◆ **Exercise aim**: Verbatim copy, images omitted: return the full listing.

(Source data Opens)

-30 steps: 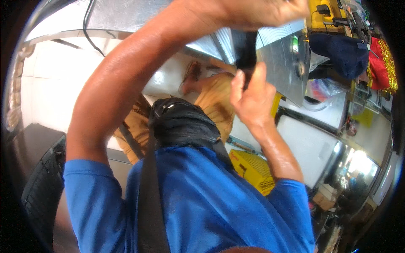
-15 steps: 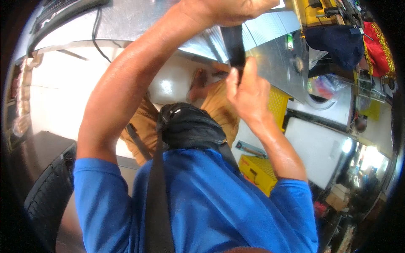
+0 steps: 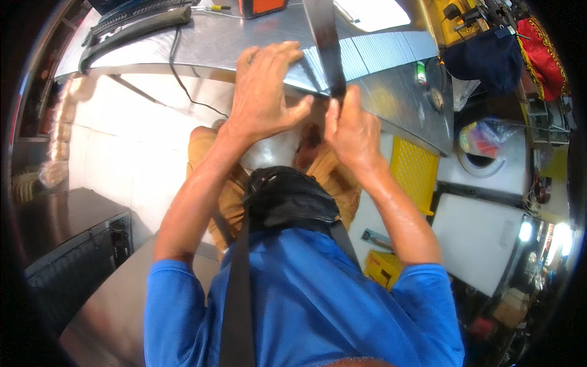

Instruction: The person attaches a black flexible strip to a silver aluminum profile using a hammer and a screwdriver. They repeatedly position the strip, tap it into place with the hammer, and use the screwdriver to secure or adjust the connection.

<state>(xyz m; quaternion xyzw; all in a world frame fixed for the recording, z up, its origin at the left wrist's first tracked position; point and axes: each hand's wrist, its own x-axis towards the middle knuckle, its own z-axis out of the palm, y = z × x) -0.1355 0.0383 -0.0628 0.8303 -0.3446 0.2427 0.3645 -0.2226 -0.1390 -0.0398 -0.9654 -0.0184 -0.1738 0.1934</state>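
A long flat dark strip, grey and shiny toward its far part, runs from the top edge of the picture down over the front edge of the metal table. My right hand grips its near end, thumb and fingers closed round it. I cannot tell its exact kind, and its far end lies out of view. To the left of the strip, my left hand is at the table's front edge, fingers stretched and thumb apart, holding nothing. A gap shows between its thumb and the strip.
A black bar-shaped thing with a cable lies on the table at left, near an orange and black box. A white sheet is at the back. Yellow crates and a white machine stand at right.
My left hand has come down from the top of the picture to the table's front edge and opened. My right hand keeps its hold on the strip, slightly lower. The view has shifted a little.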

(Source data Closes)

◆ **Written reply**:
-30 steps: 
-15 steps: 
+0 steps: 

Instruction: The person attaches a black flexible strip to a silver aluminum profile using a hammer and a screwdriver. They repeatedly position the strip, tap it into place with the hammer, and use the screwdriver to secure or adjust the connection.

<state>(xyz m; quaternion xyzw; all in a world frame fixed for the recording, z up, its origin at the left wrist's first tracked position; point and axes: each hand's wrist, its own x-axis towards the middle knuckle, its own z-axis out of the palm, y = z × x) -0.1355 0.0383 -0.0628 0.8303 -0.3446 0.2427 0.3645 -0.2226 -0.1390 -0.0398 -0.9654 -0.0184 -0.1738 0.1934</state>
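A long flat dark strip, grey and shiny toward its far part, runs from the top edge of the picture down over the front edge of the metal table. My right hand grips its near end, thumb and fingers closed round it. I cannot tell its exact kind, and its far end lies out of view. To the left of the strip, my left hand is at the table's front edge, fingers stretched and thumb apart, holding nothing. A gap shows between its thumb and the strip.
A black bar-shaped thing with a cable lies on the table at left, near an orange and black box. A white sheet is at the back. Yellow crates and a white machine stand at right.
My left hand has come down from the top of the picture to the table's front edge and opened. My right hand keeps its hold on the strip, slightly lower. The view has shifted a little.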

The exercise requires no further work.